## Problem details:
Once you reach the line that holds "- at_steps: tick" in the listing below, output it and every line after it through the line that holds "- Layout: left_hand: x", word for word.

- Opening Delimiter -

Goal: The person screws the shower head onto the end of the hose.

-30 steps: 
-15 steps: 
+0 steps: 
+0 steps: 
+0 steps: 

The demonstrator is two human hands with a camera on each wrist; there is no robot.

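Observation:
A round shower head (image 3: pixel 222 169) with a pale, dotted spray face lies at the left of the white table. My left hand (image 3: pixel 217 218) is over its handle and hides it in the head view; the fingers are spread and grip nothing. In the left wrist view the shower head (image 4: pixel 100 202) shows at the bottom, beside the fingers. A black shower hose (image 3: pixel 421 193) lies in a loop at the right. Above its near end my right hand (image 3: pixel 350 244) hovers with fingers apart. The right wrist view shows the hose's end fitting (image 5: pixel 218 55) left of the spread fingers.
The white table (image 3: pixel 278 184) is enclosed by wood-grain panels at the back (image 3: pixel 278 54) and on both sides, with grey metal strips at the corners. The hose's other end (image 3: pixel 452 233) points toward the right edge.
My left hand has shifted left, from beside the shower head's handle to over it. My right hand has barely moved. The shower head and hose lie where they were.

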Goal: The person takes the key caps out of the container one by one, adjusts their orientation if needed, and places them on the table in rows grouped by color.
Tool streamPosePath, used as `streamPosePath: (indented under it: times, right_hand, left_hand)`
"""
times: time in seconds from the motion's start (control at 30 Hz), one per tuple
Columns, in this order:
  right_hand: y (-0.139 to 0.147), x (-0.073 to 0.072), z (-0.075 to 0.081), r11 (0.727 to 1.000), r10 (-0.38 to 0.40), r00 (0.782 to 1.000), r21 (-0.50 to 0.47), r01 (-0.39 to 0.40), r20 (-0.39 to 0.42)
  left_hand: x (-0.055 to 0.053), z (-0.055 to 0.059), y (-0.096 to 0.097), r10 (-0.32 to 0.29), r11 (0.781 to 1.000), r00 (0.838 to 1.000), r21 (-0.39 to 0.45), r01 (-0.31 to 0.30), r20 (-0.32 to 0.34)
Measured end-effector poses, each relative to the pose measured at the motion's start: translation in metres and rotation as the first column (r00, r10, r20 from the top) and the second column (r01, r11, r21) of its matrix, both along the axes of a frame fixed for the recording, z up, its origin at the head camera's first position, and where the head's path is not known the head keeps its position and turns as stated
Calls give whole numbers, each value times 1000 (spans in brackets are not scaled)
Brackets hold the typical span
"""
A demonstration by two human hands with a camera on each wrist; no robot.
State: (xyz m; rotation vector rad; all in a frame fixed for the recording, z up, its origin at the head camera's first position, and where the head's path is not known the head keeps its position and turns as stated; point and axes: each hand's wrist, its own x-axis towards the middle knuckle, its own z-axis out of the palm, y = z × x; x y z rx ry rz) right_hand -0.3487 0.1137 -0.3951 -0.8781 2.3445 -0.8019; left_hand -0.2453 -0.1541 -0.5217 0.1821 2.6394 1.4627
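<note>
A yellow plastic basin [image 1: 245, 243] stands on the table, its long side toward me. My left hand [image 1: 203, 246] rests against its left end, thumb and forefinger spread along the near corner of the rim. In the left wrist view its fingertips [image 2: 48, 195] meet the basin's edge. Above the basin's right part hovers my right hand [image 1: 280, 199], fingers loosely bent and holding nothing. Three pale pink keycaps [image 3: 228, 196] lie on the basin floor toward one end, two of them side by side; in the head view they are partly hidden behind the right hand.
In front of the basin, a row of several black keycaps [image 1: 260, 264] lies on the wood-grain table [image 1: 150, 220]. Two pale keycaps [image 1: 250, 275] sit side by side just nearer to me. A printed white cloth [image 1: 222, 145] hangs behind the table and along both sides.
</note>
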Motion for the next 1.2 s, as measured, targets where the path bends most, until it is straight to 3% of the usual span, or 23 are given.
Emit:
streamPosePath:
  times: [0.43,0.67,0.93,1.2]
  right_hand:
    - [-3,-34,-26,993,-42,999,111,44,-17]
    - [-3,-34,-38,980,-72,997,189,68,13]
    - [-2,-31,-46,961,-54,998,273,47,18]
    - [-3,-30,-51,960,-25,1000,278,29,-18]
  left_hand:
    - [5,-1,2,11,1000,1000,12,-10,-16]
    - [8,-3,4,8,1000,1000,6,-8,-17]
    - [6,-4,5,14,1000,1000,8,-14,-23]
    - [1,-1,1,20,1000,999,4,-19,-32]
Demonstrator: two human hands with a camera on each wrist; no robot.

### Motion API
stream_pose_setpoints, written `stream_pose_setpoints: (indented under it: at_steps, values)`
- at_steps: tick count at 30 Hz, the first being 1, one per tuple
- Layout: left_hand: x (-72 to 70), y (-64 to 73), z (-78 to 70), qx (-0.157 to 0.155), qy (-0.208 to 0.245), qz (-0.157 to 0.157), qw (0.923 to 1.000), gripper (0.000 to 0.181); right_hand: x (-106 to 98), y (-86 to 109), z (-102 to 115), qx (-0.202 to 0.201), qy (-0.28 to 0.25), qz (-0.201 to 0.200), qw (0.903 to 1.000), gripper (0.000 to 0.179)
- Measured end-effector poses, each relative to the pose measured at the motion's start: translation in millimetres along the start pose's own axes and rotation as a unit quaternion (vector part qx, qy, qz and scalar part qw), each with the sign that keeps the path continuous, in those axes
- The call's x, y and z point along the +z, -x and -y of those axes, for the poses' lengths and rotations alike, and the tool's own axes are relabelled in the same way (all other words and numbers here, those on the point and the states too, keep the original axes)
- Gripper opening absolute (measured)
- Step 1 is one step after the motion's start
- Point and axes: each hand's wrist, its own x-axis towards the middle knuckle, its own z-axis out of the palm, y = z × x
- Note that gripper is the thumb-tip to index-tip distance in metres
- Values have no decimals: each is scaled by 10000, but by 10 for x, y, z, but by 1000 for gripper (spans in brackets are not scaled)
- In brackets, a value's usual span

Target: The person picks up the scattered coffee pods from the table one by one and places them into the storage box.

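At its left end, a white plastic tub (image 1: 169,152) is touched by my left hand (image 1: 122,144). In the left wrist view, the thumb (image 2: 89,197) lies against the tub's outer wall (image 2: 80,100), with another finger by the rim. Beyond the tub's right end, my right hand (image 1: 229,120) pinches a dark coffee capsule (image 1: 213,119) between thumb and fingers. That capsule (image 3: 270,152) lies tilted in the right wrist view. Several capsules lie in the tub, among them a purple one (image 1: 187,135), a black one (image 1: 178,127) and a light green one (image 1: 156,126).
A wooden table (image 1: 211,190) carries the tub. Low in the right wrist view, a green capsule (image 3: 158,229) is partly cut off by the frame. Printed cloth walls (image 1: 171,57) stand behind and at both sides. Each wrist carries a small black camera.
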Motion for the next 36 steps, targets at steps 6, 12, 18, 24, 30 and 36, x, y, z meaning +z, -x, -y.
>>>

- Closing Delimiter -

## Task answer:
- at_steps: tick count at 30 Hz, the first being 1, one per tuple
- Layout: left_hand: x (-72 to 70), y (-64 to 73), z (-78 to 70), qx (-0.157 to 0.155), qy (-0.208 to 0.245), qz (-0.157 to 0.157), qw (0.923 to 1.000), gripper (0.000 to 0.181); right_hand: x (-106 to 98), y (-86 to 109), z (-102 to 115), qx (-0.202 to 0.201), qy (-0.28 to 0.25), qz (-0.201 to 0.200), qw (0.903 to 1.000), gripper (0.000 to 0.179)

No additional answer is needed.